US Says Russia Seeking Weapons From Impoverished North Korea

US authorities claim that Russia wants to purchase millions of rockets and artillery rounds from North Korea to use in its conflict with Ukraine, the latest indication that international sanctions are pressuring Moscow to turn to its smaller, poorer neighbour for assistance.

According to State Department deputy spokesman Vedant Patel, the decision to purchase the weapons showed that Russia "continues to suffer from significant supply shortages in Ukraine due in part to export controls and sanctions."

US authorities interpreted the purchase as evidence that Russia was having such difficulty supplying its military operations that it was forced to look to other pariah states. Director of the Central Intelligence Agency William Burns claimed in July that Russia had contacted Iran about purchasing weaponized drones.

In a move to thwart US-led efforts to isolate President Vladimir Putin, Russia has sought to deepen ties with its former Cold War partner. Due in part to international sanctions over Kim Jong Un's nuclear programme, which Russia supported as a member of the United Nations Security Council, North Korea is experiencing its worst economic downturn in decades.

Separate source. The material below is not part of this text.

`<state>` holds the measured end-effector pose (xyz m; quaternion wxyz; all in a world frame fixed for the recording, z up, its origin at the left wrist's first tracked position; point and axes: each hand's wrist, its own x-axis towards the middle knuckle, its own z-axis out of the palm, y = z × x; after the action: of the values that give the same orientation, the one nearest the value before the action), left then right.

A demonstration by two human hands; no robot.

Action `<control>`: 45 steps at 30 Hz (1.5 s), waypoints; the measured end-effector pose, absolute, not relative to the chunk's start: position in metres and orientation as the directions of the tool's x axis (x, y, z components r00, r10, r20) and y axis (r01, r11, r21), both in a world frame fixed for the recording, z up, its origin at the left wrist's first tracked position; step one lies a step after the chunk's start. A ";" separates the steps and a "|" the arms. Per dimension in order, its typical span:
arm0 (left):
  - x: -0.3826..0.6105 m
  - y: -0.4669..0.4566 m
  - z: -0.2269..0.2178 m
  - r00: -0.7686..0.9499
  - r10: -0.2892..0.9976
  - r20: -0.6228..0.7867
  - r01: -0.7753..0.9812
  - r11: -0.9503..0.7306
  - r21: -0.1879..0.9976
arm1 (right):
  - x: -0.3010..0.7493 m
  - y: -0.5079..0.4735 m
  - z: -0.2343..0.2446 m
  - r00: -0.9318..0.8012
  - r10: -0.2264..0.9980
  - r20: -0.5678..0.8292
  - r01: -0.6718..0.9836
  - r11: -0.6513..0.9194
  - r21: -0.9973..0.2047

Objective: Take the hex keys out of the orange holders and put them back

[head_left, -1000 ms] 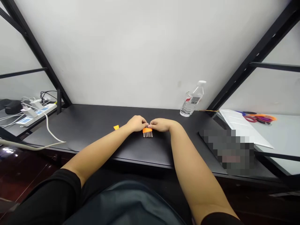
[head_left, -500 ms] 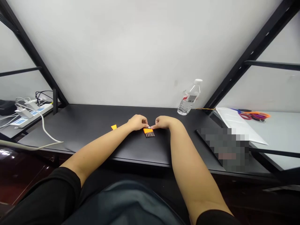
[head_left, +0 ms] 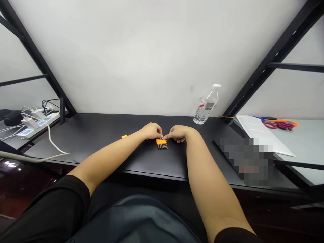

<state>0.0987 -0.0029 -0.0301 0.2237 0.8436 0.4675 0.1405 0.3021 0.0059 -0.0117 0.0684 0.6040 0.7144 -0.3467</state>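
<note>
An orange holder (head_left: 161, 141) lies on the black desk with several dark metal rods, apparently hex keys (head_left: 162, 146), pointing toward me. Small silvery ends show at its far edge. My left hand (head_left: 152, 131) is closed in a pinch at those ends, on the holder's left side. From the right, my right hand (head_left: 178, 133) touches the same far edge with its index fingertip, the other fingers curled in. Whatever sits between its fingers is hidden. Past my left forearm a second orange piece (head_left: 124, 136) peeks out, mostly covered.
A water bottle (head_left: 206, 105) stands at the back right by the wall. A blurred dark flat object (head_left: 245, 162) lies to the right, beside a white sheet (head_left: 263, 135) and coloured scissors (head_left: 280, 124). At left are a power strip (head_left: 40, 125) and a white cable (head_left: 54, 145).
My right index finger now reaches further across the holder's far edge, and its curled fingers show more. The left hand still pinches there. The view has shifted slightly.
</note>
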 end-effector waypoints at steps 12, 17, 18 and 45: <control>0.028 -0.001 -0.008 0.370 0.894 0.255 0.745 -0.449 0.494 | 0.292 -0.004 -0.002 -0.248 0.928 -0.278 0.922 0.138 -0.362; -0.055 -0.018 -0.009 0.059 0.989 0.136 0.915 -0.108 0.388 | 0.224 -0.021 -0.005 -0.261 0.965 -0.005 0.916 0.246 -0.318; -0.066 -0.022 -0.011 0.086 0.993 0.082 0.912 -0.112 0.395 | 0.209 -0.025 -0.007 -0.271 0.962 -0.028 0.921 0.251 -0.298; -0.030 -0.034 -0.003 0.421 0.900 0.115 0.656 -0.390 0.646 | 0.211 -0.052 0.007 -0.730 0.601 -0.326 0.681 0.598 -0.422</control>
<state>-0.0296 -0.0336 -0.0033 0.2629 0.8009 0.4857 0.2315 0.2113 -0.0519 0.0068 0.0751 0.3597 0.8908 -0.2672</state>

According to the official Korean Central News Agency, Putin informed Kim in a message issued on North Korea's Independence Day last month that he wishes to develop "comprehensive and constructive bilateral ties."

One of the few nations that has recognised the Kremlin-run "People's Republics" in eastern Ukraine's Donetsk and Luhansk is North Korea, which connects to Russia through rail.

According to a Sept. 5 New York Times article, recently disclosed US information revealed that Russia was purchasing rockets and artillery shells. According to Pat Ryder, spokesman for the Pentagon, "that is emblematic of the scenario that Russia finds itself in, in terms of its logistical and sustainment capabilities as it relates to Ukraine."

The foreign ministry of South Korea stated that it was "closely monitoring Russia's probable purchase of North Korean weapons, and is currently communicating the subject with our major partners," adding that doing so would be against UN Security Council resolutions.

Uncertainty surrounds North Korea's ability to provide Russia with such numbers of munitions in a timely manner. However, according to Wang Son-taek, head of the Global Policy Center at the Han Pyeong Peace Institute in South Korea, the move runs the risk of undermining the UN sanctions regime against North Korea.

This might lessen the impact of economic sanctions against North Korea, according to Wang. "Only cooperation between the US, China, and Russia will make the sanction regime effective. It would eventually be detrimental to addressing the nuclear issue with North Korea.